**Assigned task**
Give back the whole listing exactly as written, leaving out each picture.

───── Input data

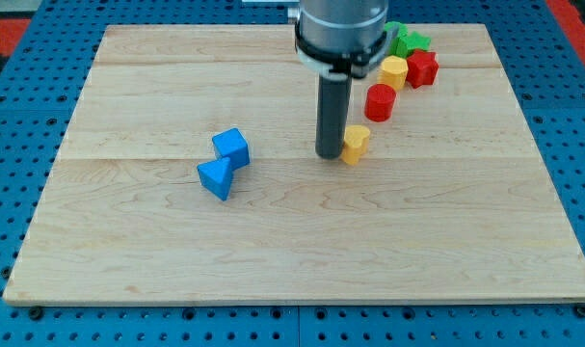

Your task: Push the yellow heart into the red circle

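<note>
On the wooden bench, my tip touches the small yellow heart block's left side; the red circle block lies far-right; there is no hand to spread.

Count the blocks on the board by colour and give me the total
Blue: 2, cube and triangle
Yellow: 2, heart beside my tip, hexagon
Red: 2, circle and star
Green: 1 visible, maybe more, partly hidden
Total: 7

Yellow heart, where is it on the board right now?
The yellow heart sits right of the board's centre, touching the right side of my tip, just below-left of the red circle.
</note>
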Robot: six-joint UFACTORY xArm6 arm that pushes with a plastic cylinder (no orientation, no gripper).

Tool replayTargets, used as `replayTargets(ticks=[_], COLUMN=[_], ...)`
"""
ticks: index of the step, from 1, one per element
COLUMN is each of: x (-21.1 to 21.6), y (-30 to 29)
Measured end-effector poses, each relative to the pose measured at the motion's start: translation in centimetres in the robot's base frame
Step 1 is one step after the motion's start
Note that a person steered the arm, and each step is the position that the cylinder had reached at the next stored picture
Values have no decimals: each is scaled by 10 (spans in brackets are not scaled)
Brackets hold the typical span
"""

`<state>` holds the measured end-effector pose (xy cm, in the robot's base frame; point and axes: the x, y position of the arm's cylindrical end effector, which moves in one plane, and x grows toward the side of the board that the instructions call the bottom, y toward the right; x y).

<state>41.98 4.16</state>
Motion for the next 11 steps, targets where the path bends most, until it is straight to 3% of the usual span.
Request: replayTargets(ticks=[1,2,3,4,5,6,8,9,10,11], x=[-6,28,20,-16,20,27,-20,-73,-40,34], y=[-22,-25,13,9,9,30,92,87,88,78])
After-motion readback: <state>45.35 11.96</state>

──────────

**Your solution**
Your task: Push the yellow heart into the red circle

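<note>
On the wooden bench, my tip touches the small yellow heart block's left side; the red circle block lies far-right; there is no hand to spread.

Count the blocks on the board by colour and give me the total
Blue: 2, cube and triangle
Yellow: 2, heart beside my tip, hexagon
Red: 2, circle and star
Green: 1 visible, maybe more, partly hidden
Total: 7

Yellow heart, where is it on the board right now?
The yellow heart sits right of the board's centre, touching the right side of my tip, just below-left of the red circle.
</note>
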Robot: six-joint UFACTORY xArm6 arm that pushes with a plastic cylinder (no orientation, no gripper).

Tool replayTargets, used as `replayTargets(ticks=[_], COLUMN=[_], ...)`
"""
ticks: index of the step, from 1, one per element
COLUMN is each of: x (-21.1 to 21.6), y (-30 to 29)
Measured end-effector poses, each relative to the pose measured at the motion's start: translation in centimetres in the robot's base frame
Step 1 is one step after the motion's start
Note that a person steered the arm, and each step is the position that the cylinder had reached at the next stored picture
Values have no decimals: each is scaled by 10 (spans in brackets are not scaled)
Brackets hold the typical span
"""

`<state>` holds the measured end-effector pose (xy cm, in the robot's base frame; point and axes: the x, y position of the arm's cylindrical end effector, which moves in one plane, and x grows toward the side of the board that the instructions call the bottom, y toward the right; x y).

<state>41.98 4.16</state>
Motion for the next 11 steps, targets where the path bends most, until it is straight to 3% of the usual span.
Request: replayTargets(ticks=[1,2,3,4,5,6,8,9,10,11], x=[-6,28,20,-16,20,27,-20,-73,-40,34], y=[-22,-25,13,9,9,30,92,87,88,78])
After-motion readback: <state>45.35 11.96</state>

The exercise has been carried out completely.